Улов — карась. Вампир — самоубийца
упал крестясь. Крутилалась карусель.
Отличие индейца и индийца
в одной лишь букве. Накрывает хмель.
Иду смеясь. В лицо попала грязь.
Смеясь утёр. В отместку плюнул тоже.
До дрожи зацепила строчек вязь.
Но в этом признаваться нам не гоже.
— О, Боже! — громко крикнул атеист.
Актёр играл себя как персонажа.
Пенсионер без пенсии и стажа.
По Аду шёл доверчивый турист.
Стандартный лист с жестоким приговором.
Стал вором и убийцей пацифист.
Священник пел весёлый акафист —
он положил на всё давно с прибором.
С убором головным, но без штанов,
из снов приходит Фредди. — Здравствуй, леди!

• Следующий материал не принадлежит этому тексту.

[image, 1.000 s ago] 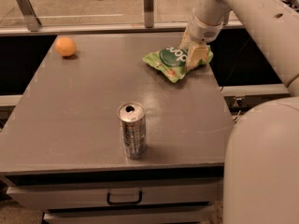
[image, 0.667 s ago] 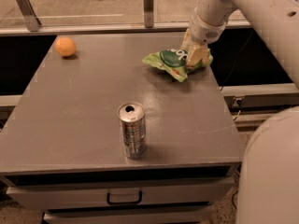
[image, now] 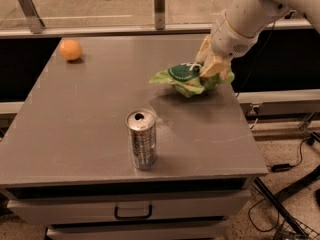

Холодный труп на праздничном обеде —
привычный сухпаёк.
Вопрос не нов —
Ответ готов из нецензурных слов.
Голов разбитых мало. Толоконных —
намного больше. Сколько незаконных
детей усыновить ты был готов,
когда женился на продажной вере?
В химере — когти и огонь и яд!
И совесть искусает всех подряд.
Обряд замешен на простом примере —
за око око.
Щёлкает сорока
железным клювом. ( Это как протест )
И как всегда в автобусе нет мест.
И тест полоски выдаёт до срока.
( Ведь Муза — это девственная блядь,
готовая давать любым уродам! )
Час ожиданья кажется нам годом —
но мы готовы даже годы ждать
укола в вену или перемену.
Об стену кулаком — я верю в боль!
Я минус, но умноженный на ноль.
Опять с похмелья сяду на измену.
Полено, заражённое огнём —
сдыхало в муке.
— Замолчите, суки!
Мы лучше понимаем с каждым днём —
пробелы и неточности в науке.
Мы режем руки.
Битое стекло
как воск стекло — растопленое светом.
Не торопи меня сейчас с ответом!
Во мне сидит разбуженное зло!
Нам повезло. Мы слышим слишком плохо.
Мы избирательны, но избирают нас.
И вновь попал удар не в бровь, а в глаз.
И началась повсюду суматоха.
А кто то лоха хочет обмануть.
Кривой наш путь. Куда ведёт дорога?
Ведь мы пока прошли не очень много.
Так отвернись, останься и забудь!..
Есть выстрел в грудь
и в спину. ( Это — кара )
Когда не ожидаешь ты удара.
И всё куда то катится как ртуть.
В глазах лишь муть. Сознание на части.
Минута тишины. Кулак на счастье
в кармане сжат. Нас догоняет мат.
У ваты — голос. Развалился колос
на зёрна под ударами цепа.
Тупая боль ложится на затылок
так нежно, словно матери рука.
И гладит нежно.
Это неизбежно —
когда над головой сонм чёрных птиц,
то змеи выползают из петлиц
врачей военных.
Мыслей откровенных
течёт неразбодяженная суть.
Убей, забей, прости и позабудь!..
В плену вещей заманчивых, но тленных —
мгновенья снов. Стабильностью основ
стоят столбы и дыбы. Эшафоты …
Мне не понятны эти обороты.
И я в плену своих кошмарных снов.
Хочу проснуться …
Гнутся ветки ели.
На них лёг снег. Семь пятниц на неделе.
Пробелы в деле. Что же вы хотели,
без обязательств выдав мне аванс?
В наушниках играет тихо транс.
Лежит мертвец на цинковой постели …
Пастелью нарисованы огни.
А дни идут ( бесцветные они )
своей порой. Кровь делится на группы.